• **Try it**: The expected answer is a verbatim transcription of the lines below, beginning with the first and ending with the line that holds "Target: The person", without pictures.

• **Material for this exercise**:
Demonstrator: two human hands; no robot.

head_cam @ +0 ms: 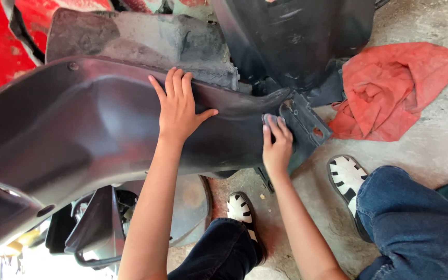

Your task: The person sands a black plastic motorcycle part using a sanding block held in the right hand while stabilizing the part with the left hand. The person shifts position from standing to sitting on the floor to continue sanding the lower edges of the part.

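pressing flat, the left hand (178, 106) lay open-fingered on the black plastic fender liner (94, 129), whose long axis ran left to right; the right hand (277, 145) pinched the liner's right end, nearer the red rag (395, 88).

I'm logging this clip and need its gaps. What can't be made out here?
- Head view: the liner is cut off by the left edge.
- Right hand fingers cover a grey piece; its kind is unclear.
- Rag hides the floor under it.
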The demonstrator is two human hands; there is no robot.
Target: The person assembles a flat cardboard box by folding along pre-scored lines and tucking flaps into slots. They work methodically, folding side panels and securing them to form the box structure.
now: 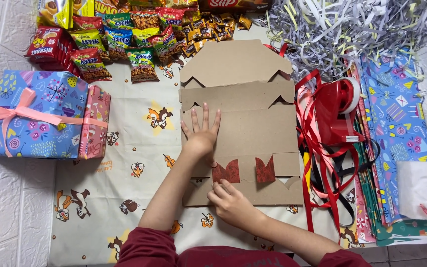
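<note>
Flat unfolded cardboard box (245, 123) on patterned cloth (124, 148), long axis running away from the person, pointed flap farthest, left hand (201, 129) spread flat on its middle, right hand (229, 200) curled, fingertips pinching near flap, wrapped gift (40, 113) left, tape dispenser (339, 109) right.

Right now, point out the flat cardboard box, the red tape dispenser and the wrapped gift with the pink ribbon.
flat cardboard box (253, 126), head view, bare middle panel.
red tape dispenser (337, 111), head view, red body.
wrapped gift (50, 99), head view, blue top face above the pink ribbon.
</note>
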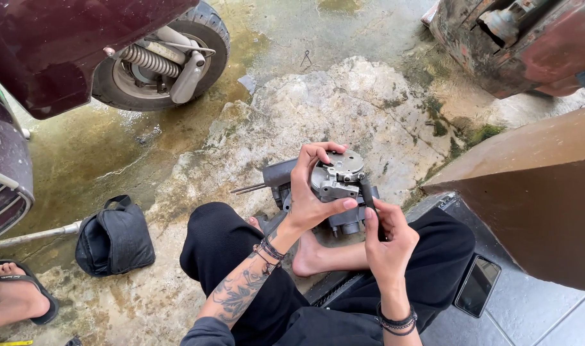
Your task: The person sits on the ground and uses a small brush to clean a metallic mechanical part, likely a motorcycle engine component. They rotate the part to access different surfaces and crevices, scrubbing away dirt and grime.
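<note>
1. Seated person, seen from above, cross-legged in black trousers on wet, stained concrete floor; one bare foot shows between the knees.
2. Left hand: grip clamped on a grey metal engine part, fingers curled over its top edge and thumb pressed along its lower side; the forearm is tattooed and carries bead bracelets at the wrist.
3. Right hand: grip closed round the handle of a dark tool, whose upper end touches the right side of the engine part; what kind of tool it is cannot be told.
4. Engine part: held above the floor in front of the shins, just over the bare foot; a round plate faces upward; a dark tubular piece and two thin rods project to its left.
5. Black bag: on the floor beside the person's left knee, apart from both hands.
6. Phone: lying screen-up on the grey tiles by the right thigh.
7. Scooter rear wheel: upper left, with coil spring; maroon bodywork above it.
8. Another person's sandalled foot: lower-left edge, well apart.
</note>
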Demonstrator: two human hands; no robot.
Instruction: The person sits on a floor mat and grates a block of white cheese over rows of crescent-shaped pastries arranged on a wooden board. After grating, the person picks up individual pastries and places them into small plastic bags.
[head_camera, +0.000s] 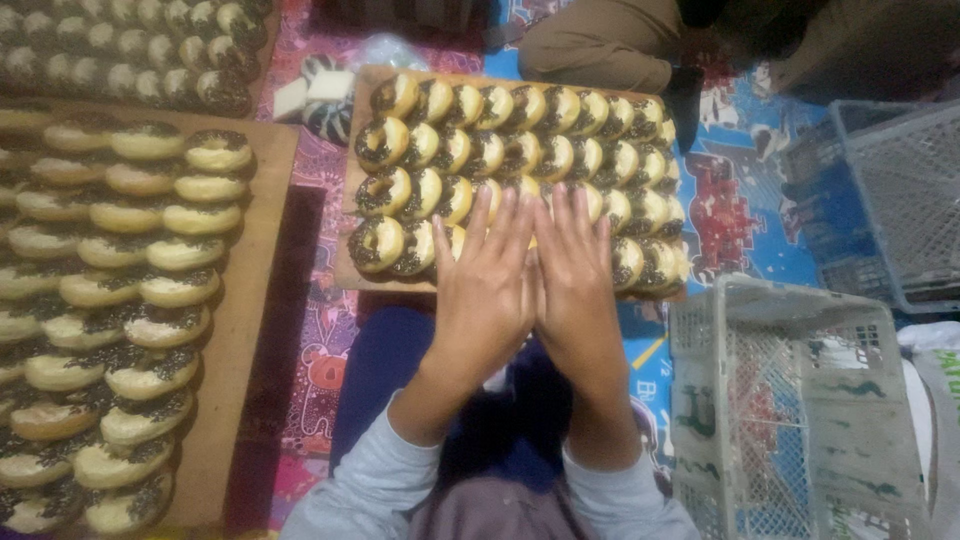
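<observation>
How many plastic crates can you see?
2: a pale crate at the lower right, and a grey crate behind it at the right edge. More could be out of view.

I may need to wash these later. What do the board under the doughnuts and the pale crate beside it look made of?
The board looks like bare wood: brown, matt, flat edges. The pale crate looks like moulded plastic: thin lattice walls, scuffed and stained. Both hands rest flat over the doughnuts.
</observation>
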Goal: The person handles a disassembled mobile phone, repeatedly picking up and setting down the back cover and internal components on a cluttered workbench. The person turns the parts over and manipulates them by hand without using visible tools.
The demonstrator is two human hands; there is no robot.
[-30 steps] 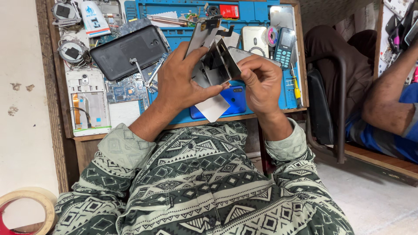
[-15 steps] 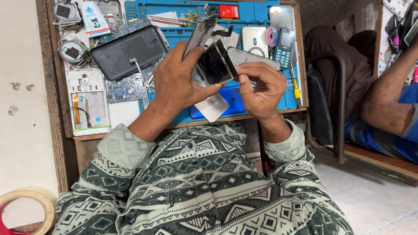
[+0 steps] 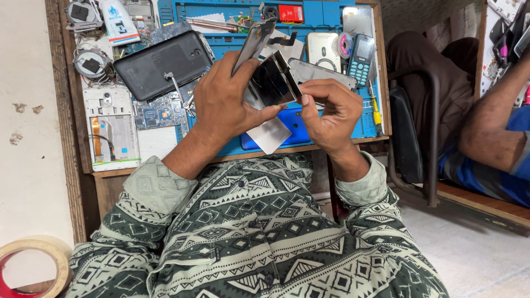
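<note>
phone screen panel [image 3: 271, 83] above blue mat [image 3: 326, 27], gripped in left hand [image 3: 229, 102] fingers, right hand [image 3: 328, 113] fingertips pinching its right edge

Both forearms rose from the rolled, patterned green-and-white sleeves and met in front of the chest. The left hand [image 3: 227, 99] was raised with its back to the camera, wrist bent slightly inward, fingers curled in a closed grip and the thumb stretched out to the right. The right hand [image 3: 330, 113] sat just beside it, a little lower, wrist cocked upward, thumb and forefinger pinched together near the left thumb, the other fingers folded loosely into the palm.
</note>
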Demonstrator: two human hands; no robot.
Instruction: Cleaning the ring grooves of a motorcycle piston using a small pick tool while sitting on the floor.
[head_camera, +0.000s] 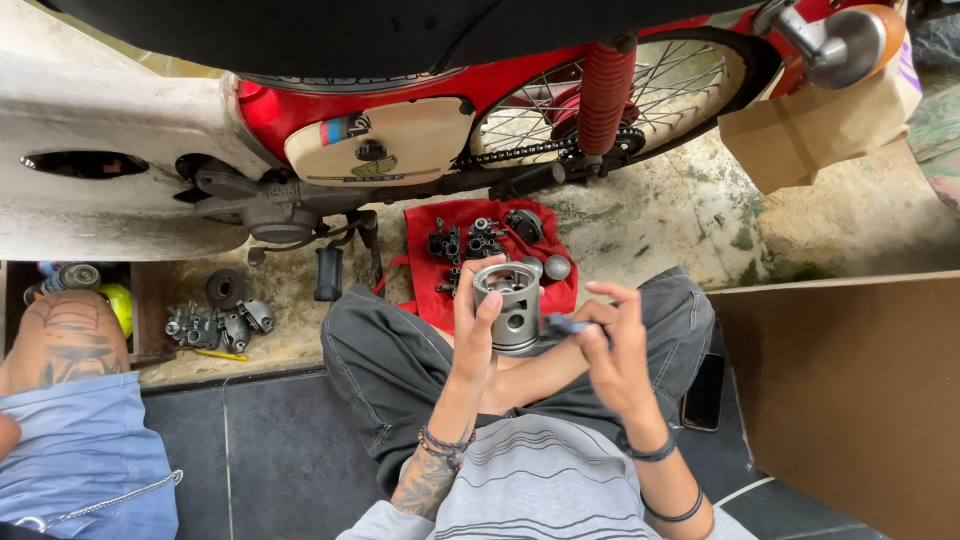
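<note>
— Where was the piston (510, 306)?
— Held upright above the person's lap, the left hand (476, 325) wrapped round its side, open crown up for a clear look.
— And the right hand (612, 345)?
— Fingers pinched shut on a small dark tool (566, 324) aimed at the piston's skirt. Loose parts waited on a red cloth (540, 290) beside the motorbike (420, 120).

A dull grey metal piston (513, 305) shows against a red cloth (425, 290), near a red and cream motorbike (380, 140), grey trousers (390, 370), a grey-striped shirt (540, 485) and brown cardboard (850, 390).
</note>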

• **Answer for the task**:
Demonstrator: two human hands; no robot.

head_cam @ +0 ms: 

Your task: The person sands a black plastic motorcycle part using a sanding block held in the right hand while stabilizing the part with the left hand. The person shifts position from standing to sitting on the floor to continue sanding the lower edges of the part.

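pressing flat, the left hand (178, 106) lay open-fingered on the black plastic fender liner (94, 129), whose long axis ran left to right; the right hand (277, 145) pinched the liner's right end, nearer the red rag (395, 88).

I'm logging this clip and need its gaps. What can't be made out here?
- Head view: the liner is cut off by the left edge.
- Right hand fingers cover a grey piece; its kind is unclear.
- Rag hides the floor under it.
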The demonstrator is two human hands; there is no robot.
Target: The person assembles a flat cardboard box by folding along pre-scored lines and tucking flaps into slots. They work methodically, folding side panels and securing them to form the box structure.

The work on this exercise is done.